Tuesday, January 24, 2017 at 5:30 p.m. (Sturgis Hall) *In partnership with the Rock Region Metro
– The discussion will center on public transit and associated concepts. Rock Region Metro wants to hear from local citizens about what they want to see in our community, what concerns they have, and what actions they would like to see the agency undertake to help move their vision forward.

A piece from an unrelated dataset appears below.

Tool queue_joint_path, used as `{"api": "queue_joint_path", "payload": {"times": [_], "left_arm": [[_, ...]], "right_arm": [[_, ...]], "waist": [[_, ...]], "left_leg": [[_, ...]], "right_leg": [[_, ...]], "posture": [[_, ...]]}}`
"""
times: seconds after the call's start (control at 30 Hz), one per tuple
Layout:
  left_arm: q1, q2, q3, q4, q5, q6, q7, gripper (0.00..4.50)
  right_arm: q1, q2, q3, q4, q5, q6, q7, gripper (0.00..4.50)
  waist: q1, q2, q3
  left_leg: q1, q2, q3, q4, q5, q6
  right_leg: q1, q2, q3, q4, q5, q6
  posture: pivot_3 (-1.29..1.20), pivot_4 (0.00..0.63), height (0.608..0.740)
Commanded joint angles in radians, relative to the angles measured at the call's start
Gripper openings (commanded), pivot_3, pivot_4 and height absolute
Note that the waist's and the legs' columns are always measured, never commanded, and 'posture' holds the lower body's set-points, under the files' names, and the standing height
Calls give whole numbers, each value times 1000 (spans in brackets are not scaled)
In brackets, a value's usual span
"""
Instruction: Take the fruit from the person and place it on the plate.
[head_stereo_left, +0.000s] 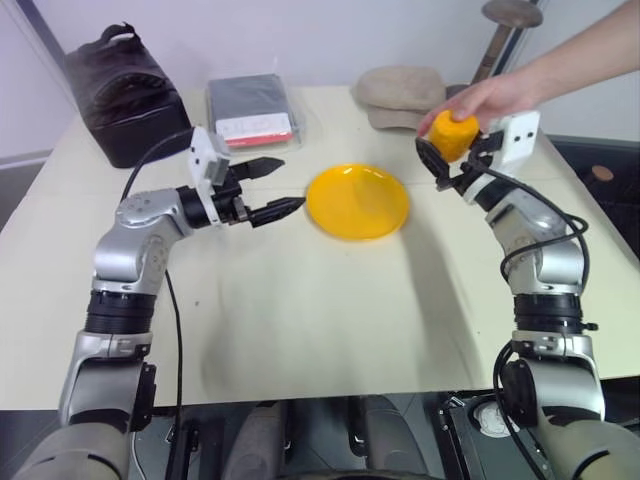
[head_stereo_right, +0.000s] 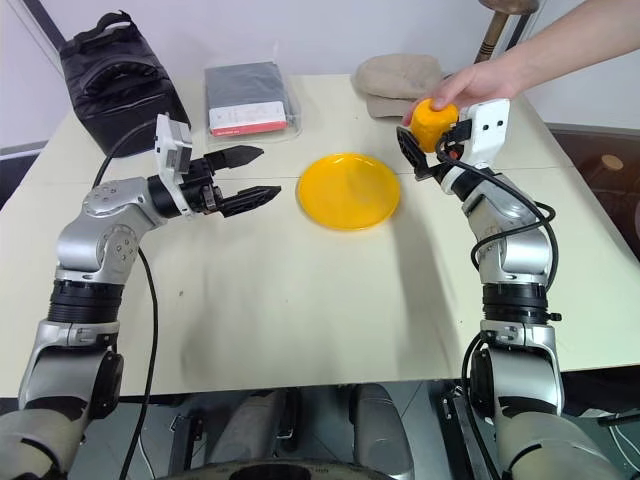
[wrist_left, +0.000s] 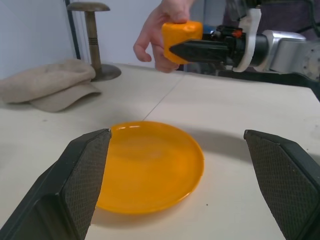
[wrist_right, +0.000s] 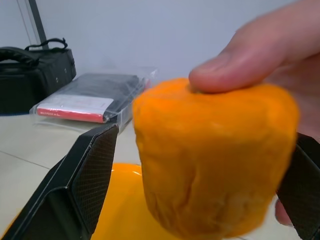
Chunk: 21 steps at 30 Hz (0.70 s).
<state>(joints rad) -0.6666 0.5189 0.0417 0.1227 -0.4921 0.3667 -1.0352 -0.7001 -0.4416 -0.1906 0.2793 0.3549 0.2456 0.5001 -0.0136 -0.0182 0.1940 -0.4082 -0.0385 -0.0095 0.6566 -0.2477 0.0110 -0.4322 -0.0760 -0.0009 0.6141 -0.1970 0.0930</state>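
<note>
A person's hand (head_stereo_left: 500, 95) reaches in from the far right and holds the yellow-orange fruit (head_stereo_left: 455, 133) by its top, above the table. My right gripper (head_stereo_left: 447, 152) is open, one finger on each side of the fruit; in the right wrist view a gap shows between the left finger (wrist_right: 90, 165) and the fruit (wrist_right: 215, 160). The round yellow plate (head_stereo_left: 357, 201) lies flat in the middle of the table, left of the fruit. My left gripper (head_stereo_left: 290, 183) hangs open just left of the plate, holding nothing, its fingers (wrist_left: 82, 175) pointing at the plate (wrist_left: 150, 165).
A black bag (head_stereo_left: 120, 90) stands at the far left corner. A clear box with dark contents (head_stereo_left: 255, 110) lies beside it. A beige cap (head_stereo_left: 400, 95) and a wooden stand (head_stereo_left: 505, 20) sit at the far edge behind the fruit.
</note>
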Motion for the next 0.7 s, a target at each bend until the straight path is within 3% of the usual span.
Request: {"api": "queue_joint_path", "payload": {"times": [0.03, 0.17, 0.53, 0.7], "left_arm": [[6, 11, 29, -59, -12, 2, 17, 4500], [20, 12, 30, -74, -14, 5, 27, 4500], [43, 30, 31, -71, 0, 4, 34, 4500], [83, 44, 41, -97, -2, 10, 49, 4500]], "right_arm": [[-43, 8, -6, 11, -8, -44, 6, 3967], [-55, 16, -2, 16, -11, -52, 6, 2503], [-17, 46, 78, -75, -10, 6, 73, 2493], [-16, 117, 127, 44, -66, -80, 73, 2493]], "waist": [[0, 0, 0], [0, 0, 0], [-5, 0, 0], [-3, 0, 0]], "left_leg": [[0, 0, 0, 0, 0, 0], [0, 0, 0, 0, 0, 0], [0, 0, 0, -1, 0, 0], [1, 0, 0, -3, 0, 0]], "right_leg": [[0, -1, 0, 0, 0, 0], [0, -1, 0, 0, 0, 0], [-1, -1, 0, 0, 0, 0], [-1, -1, 0, 0, 0, 0]], "posture": [[0, 150, 740], [0, 150, 740], [0, 150, 740], [0, 150, 740]]}}
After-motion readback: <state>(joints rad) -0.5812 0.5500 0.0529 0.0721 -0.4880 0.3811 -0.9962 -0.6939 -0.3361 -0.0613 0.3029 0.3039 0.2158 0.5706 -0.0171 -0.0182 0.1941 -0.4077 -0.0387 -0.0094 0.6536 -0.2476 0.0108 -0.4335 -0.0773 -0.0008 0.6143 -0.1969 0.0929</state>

“Sister Act,” a panel discussion
Thursday, January 26, 2017 at 12:00 Noon (Sturgis Hall) *In partnership with the Arkansas Repertory Theatre
– After witnessing a violent crime committed by her mobster boyfriend, flamboyant lounge singer Deloris Van Cartier is placed deep undercover in the witness protection program. Posing as a young nun in a convent, she struggles to fit in with the Mother Superior’s strict rules and regulations. Sharing her love for music, she injects modern panache into the choir’s stodgy performances. This soon turns their struggling church on its head and teaches the sisters the meaning of soul, and in return, they teach her the meaning of community. Based on the 1992 movie of the same name, Sister Act will be showing at The Arkansas Repertory Theatre until February 26, 2017. We invite you to join the cast and crew for a panel discussion about this production and more.